Il regista sperimentale Bill Morrison ricostruisce in questo cortometraggio di found footage l’omicidio di Harith Augustus, barbiere afroamericano ucciso con diversi colpi di pistola dalla polizia di Chicago nel luglio del 2018. Il film restituisce una narrazione fedele dei tragici avvenimenti dell’ennesimo episodio di police brutality americana, grazie alla ricostruzione dei diversi punti di osservazione forniti dalle riprese di telecamere di sorveglianza e bodycam indossate dai poliziotti. Morrison eleva in tal modo l’immagine digitale a testimonianza della verità, facendone al tempo stesso un dispositivo della «società della sorveglianza» contro i suoi stessi avamposti.

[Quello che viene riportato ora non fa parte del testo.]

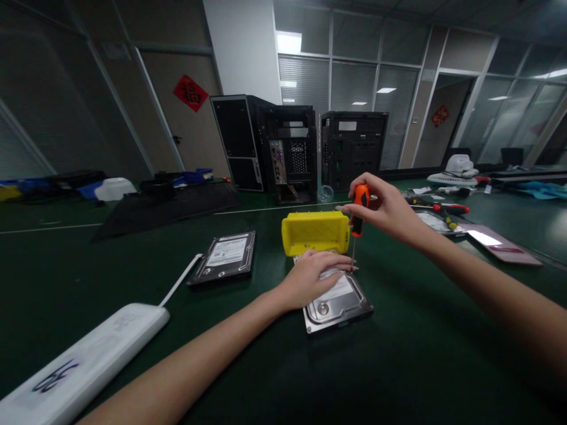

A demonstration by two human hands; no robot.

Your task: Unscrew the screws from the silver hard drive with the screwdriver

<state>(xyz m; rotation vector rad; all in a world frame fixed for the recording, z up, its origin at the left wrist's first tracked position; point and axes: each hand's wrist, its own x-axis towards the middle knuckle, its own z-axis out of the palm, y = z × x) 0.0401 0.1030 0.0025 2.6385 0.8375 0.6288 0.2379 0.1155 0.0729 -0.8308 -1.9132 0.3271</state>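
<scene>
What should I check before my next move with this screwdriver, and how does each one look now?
1. Screwdriver in the right hand: ok, fingers and thumb hold the handle.
2. Shaft upright: ok, nearly vertical.
3. Hard drive steadied: ok, the left hand lies flat across it.
4. Left fingertips away from the shaft: not ok, they lie right beside it.
5. Tip seated in a screw: cannot tell, too small.
6. Yellow tray within reach: ok, just behind the drive.
</scene>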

Se l’attenzione dei suoi film precedenti si era soprattutto concentrata sulla materialità della pellicola (il deperimento del supporto filmico e conseguentemente dell’immagine), pur mantenendo continuità nell’utilizzo di materiale d’archivio, Incident segna nella filmografia del regista un’importante svolta politica con un occhio alla storia recente
degli Stati Uniti.

 

Nafura di Paul Heintz

Tra l’onirico e il reale, Nafura di Paul Heintz è il road movie di un gruppo di ragazze di cui non conosciamo mai il volto, grazie all’applicazione di maschere luminose simili a macchie che celano i loro lineamenti. Ambientato in Arabia Saudita, il viaggio notturno delle protagoniste conduce alla fontana di Gedda, il cui getto – il più alto al mondo – diventa simbolo di un potere autoritario e maschile che si eleva al di sopra di una città punteggiata di volti luminosi simili a quelli delle tre donne. Nel gioco in cui le tre giovani sostituiscono la parola ‘‘nafura’’ (fontana) ai termini tabù, scopriamo le proibizioni contro cui esse oppongono un desiderio di libertà, che lungo il viaggio si realizzerà simbolicamente nell’operazione di spegnimento della fontana. Acqua e luce vengono così esplorati nella loro dimensione allegorica in un viaggio di emancipazione che alterna a sequenze quasi documentarie immagini sospese nel sogno create con software digitali.